/check-with-gpt

An automatic validator of the Alpaca dataset for finetuning alpaca-lora or any other LLM accepting this format.

Primary LanguagePython

OpenAI GPT Model-Based Alpaca Data Validator

This script is designed to validate Alpaca data using OpenAI GPT models, such as text-davinci-003, gpt-3.5-turbo, and gpt-4. The primary goal is to check if the provided outputs are correct, given the instructions and input data. The script reads the data, sends prompts to the GPT API, and saves the results, making it a valuable tool for quality assurance and data validation.

Why this script can be useful

  • Automating data validation: This script helps to automate the process of validating large amounts of data using OpenAI GPT models.
  • Quality assurance: By leveraging the power of GPT models, you can ensure the data you're working with is accurate and reliable.
  • Save time and resources: Manual data validation can be a time-consuming and error-prone process. This script allows you to offload some of that work to GPT models, freeing up your resources for other tasks.

How to use this script

  1. Install the required packages listed in the requirements.txt file.
  2. Create a config_check_with_gpt file with the required parameters, such as input and output paths, GPT model, and API key.
  3. Make sure the input data is in the correct format (JSON).
  4. Run the script using the command python check_with_gpt.py.

Result:

The script will then read the input data, send prompts to the specified GPT model, and save the results in a CSV file. You can review the generated file to analyze the GPT model's responses and validate the data.

This is an example of the output file generated by the script:

Example of result

Adapting the Script for Other APIs

This script is designed to work with the OpenAI GPT models, but it can be adapted to work with other language model APIs. To modify the script for another API, follow these steps:

  1. Replace the openai import statement with the appropriate import statement for the new API.
  2. Update the my_secrets.OPENAI_API_KEY variable with the API key for the new service.
  3. Modify the openai_gpt function to use the new API's request format and response handling. This may include updating the API endpoint, input parameters, and the way the response is parsed.
  4. Update the Config class and config.ini file to include any additional parameters required by the new API.
  5. Ensure that any API-specific constants or model names are updated to reflect the new service.
  6. Test the script with the new API to ensure it is functioning correctly and producing the desired output.

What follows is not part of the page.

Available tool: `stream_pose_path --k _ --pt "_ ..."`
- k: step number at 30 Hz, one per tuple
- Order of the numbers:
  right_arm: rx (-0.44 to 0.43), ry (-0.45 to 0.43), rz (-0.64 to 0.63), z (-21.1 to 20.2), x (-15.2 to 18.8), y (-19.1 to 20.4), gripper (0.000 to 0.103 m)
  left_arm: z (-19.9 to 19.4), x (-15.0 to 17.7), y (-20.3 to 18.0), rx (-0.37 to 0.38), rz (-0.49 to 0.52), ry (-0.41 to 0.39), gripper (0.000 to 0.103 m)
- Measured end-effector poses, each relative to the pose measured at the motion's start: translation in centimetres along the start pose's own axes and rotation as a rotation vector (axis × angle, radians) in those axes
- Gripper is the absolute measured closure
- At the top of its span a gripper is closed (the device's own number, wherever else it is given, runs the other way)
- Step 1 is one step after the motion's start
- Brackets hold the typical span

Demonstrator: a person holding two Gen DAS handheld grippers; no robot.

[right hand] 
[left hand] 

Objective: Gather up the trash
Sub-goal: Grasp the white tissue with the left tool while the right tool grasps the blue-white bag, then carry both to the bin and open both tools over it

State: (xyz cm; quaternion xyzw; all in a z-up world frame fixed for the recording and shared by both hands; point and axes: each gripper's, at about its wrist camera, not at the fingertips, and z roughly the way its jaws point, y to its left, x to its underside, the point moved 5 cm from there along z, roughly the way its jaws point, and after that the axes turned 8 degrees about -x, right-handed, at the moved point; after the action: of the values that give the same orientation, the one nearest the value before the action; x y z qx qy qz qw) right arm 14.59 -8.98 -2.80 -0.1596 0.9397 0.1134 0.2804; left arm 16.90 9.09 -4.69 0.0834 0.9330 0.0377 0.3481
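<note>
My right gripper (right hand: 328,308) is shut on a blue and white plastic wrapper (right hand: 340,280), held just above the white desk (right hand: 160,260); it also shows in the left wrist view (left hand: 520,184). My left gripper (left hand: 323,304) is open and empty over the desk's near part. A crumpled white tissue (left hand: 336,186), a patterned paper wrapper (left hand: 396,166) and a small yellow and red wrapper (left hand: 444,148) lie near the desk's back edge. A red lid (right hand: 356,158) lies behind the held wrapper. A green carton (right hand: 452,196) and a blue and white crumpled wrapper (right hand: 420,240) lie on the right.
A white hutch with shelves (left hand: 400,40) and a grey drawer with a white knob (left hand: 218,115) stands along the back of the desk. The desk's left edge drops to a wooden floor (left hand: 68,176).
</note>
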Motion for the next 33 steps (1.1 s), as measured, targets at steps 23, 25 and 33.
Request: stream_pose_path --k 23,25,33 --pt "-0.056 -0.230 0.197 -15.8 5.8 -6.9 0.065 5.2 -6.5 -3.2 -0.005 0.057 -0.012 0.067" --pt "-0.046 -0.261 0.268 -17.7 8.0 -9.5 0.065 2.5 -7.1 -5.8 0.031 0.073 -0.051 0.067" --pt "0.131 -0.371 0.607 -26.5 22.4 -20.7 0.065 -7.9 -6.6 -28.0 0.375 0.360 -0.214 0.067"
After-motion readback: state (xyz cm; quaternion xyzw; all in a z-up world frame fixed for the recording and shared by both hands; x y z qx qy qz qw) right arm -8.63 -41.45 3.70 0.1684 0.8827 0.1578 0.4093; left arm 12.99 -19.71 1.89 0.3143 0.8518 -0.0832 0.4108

By following these steps, you can adapt the script to work with different language model APIs, allowing for greater flexibility and the ability to use the most suitable language model for your specific use case.

Note: When adapting the script for other APIs, be sure to thoroughly read and understand the new API's documentation to ensure you are using it correctly and efficiently. Additionally, be aware of any rate limits, usage restrictions, or costs associated with the new API to prevent unexpected issues or expenses.